Please copy the data shown below, word for word.

****************************************

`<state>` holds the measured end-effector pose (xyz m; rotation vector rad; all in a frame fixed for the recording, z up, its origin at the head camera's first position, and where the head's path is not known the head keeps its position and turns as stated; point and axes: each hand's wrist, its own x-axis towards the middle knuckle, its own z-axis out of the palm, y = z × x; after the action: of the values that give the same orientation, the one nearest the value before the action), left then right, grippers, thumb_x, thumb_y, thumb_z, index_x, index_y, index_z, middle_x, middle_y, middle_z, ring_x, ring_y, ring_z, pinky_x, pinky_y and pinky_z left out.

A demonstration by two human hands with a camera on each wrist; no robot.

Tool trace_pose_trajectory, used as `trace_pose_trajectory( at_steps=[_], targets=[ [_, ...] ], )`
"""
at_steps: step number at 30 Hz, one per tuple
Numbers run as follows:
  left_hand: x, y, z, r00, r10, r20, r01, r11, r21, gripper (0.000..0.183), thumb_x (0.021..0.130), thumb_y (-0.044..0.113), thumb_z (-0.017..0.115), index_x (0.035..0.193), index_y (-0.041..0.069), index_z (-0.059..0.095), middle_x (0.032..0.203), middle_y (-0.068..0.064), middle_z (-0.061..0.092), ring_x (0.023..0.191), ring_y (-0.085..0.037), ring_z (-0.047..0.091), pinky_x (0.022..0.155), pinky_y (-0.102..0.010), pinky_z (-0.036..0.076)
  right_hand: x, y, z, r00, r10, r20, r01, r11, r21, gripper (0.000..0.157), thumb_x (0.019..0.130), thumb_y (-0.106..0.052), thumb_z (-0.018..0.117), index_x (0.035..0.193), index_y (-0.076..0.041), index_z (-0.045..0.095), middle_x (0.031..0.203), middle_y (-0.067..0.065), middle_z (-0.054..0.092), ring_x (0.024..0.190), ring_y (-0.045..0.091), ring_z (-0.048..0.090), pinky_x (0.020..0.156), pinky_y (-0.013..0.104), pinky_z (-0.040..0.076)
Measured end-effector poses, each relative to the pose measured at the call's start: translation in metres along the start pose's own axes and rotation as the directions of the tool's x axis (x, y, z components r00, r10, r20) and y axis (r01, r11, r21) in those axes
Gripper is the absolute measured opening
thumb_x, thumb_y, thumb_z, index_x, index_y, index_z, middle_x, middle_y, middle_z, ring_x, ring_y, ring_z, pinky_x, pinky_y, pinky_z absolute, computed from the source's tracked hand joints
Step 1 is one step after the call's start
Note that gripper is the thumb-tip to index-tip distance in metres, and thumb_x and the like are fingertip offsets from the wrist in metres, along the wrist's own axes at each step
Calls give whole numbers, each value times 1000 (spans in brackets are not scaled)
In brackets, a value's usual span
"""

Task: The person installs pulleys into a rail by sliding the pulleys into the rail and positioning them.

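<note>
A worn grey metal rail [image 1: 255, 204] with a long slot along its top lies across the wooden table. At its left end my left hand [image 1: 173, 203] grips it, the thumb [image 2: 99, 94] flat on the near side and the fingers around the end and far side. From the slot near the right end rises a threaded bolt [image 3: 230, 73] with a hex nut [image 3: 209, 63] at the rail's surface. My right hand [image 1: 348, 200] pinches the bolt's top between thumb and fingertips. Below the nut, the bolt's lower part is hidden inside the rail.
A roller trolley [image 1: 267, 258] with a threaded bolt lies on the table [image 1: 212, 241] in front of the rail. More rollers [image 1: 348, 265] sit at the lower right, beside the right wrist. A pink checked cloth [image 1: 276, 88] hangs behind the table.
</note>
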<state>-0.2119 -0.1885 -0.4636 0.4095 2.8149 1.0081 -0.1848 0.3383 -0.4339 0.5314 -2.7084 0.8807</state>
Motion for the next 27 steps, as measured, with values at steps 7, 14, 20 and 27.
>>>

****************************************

RESULT BELOW →
`<state>` holds the measured end-effector pose (xyz m; rotation vector rad; all in a frame fixed for the recording, z up, its origin at the head camera's first position, and where the head's path is not known the head keeps its position and turns as stated; point and axes: each hand's wrist, its own x-axis towards the middle knuckle, its own z-axis out of the palm, y = z × x; after the action: of the values that give the same orientation, the one nearest the value before the action), left then right, grippers, thumb_x, thumb_y, thumb_z, index_x, index_y, index_z, middle_x, middle_y, middle_z, ring_x, ring_y, ring_z, pinky_x, pinky_y and pinky_z left out.

A demonstration by two human hands with a camera on each wrist; no robot.

Tool trace_pose_trajectory, used as `trace_pose_trajectory( at_steps=[_], targets=[ [_, ...] ], )`
"""
at_steps: step number at 30 Hz, one per tuple
Numbers run as follows:
  left_hand: x, y, z, r00, r10, r20, r01, r11, r21, gripper (0.000..0.183), thumb_x (0.021..0.130), thumb_y (-0.044..0.113), thumb_z (-0.017..0.115), index_x (0.035..0.193), index_y (-0.041..0.069), index_z (-0.059..0.095), middle_x (0.032..0.203), middle_y (-0.068..0.064), middle_z (-0.061..0.092), ring_x (0.023..0.191), ring_y (-0.085..0.037), ring_z (-0.047..0.091), pinky_x (0.022..0.155), pinky_y (-0.102..0.010), pinky_z (-0.036..0.076)
  right_hand: x, y, z, r00, r10, r20, r01, r11, r21, gripper (0.000..0.157), thumb_x (0.019..0.130), thumb_y (-0.106..0.052), thumb_z (-0.018..0.117), index_x (0.035..0.193), index_y (-0.076..0.041), index_z (-0.045..0.095), middle_x (0.031..0.203), middle_y (-0.067..0.065), middle_z (-0.054..0.092), ring_x (0.024..0.190), ring_y (-0.045..0.091), ring_z (-0.048..0.090), pinky_x (0.020..0.156), pinky_y (-0.013..0.104), pinky_z (-0.040..0.076)
Measured end-effector poses, each relative to the pose measured at the call's start: translation in metres along the start pose's own axes and rotation as the directions of the tool's x axis (x, y, z components r00, r10, r20) and y axis (r01, r11, r21) in those axes
Gripper is the absolute measured opening
thumb_x, thumb_y, thumb_z, index_x, index_y, index_z, middle_x, middle_y, middle_z, ring_x, ring_y, ring_z, pinky_x, pinky_y, pinky_z absolute, computed from the source's tracked hand joints
Step 1 is one step after the call's start
Note that gripper is the thumb-tip to index-tip distance in metres, and thumb_x and the like are fingertip offsets from the wrist in metres, along the wrist's own axes at each step
Calls give whole numbers, each value times 1000 (spans in brackets are not scaled)
In brackets, a value's usual span
"""

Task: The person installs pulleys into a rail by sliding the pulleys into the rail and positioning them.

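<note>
A worn grey metal rail [image 1: 255, 204] with a long slot along its top lies across the wooden table. At its left end my left hand [image 1: 173, 203] grips it, the thumb [image 2: 99, 94] flat on the near side and the fingers around the end and far side. From the slot near the right end rises a threaded bolt [image 3: 230, 73] with a hex nut [image 3: 209, 63] at the rail's surface. My right hand [image 1: 348, 200] pinches the bolt's top between thumb and fingertips. Below the nut, the bolt's lower part is hidden inside the rail.
A roller trolley [image 1: 267, 258] with a threaded bolt lies on the table [image 1: 212, 241] in front of the rail. More rollers [image 1: 348, 265] sit at the lower right, beside the right wrist. A pink checked cloth [image 1: 276, 88] hangs behind the table.
</note>
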<state>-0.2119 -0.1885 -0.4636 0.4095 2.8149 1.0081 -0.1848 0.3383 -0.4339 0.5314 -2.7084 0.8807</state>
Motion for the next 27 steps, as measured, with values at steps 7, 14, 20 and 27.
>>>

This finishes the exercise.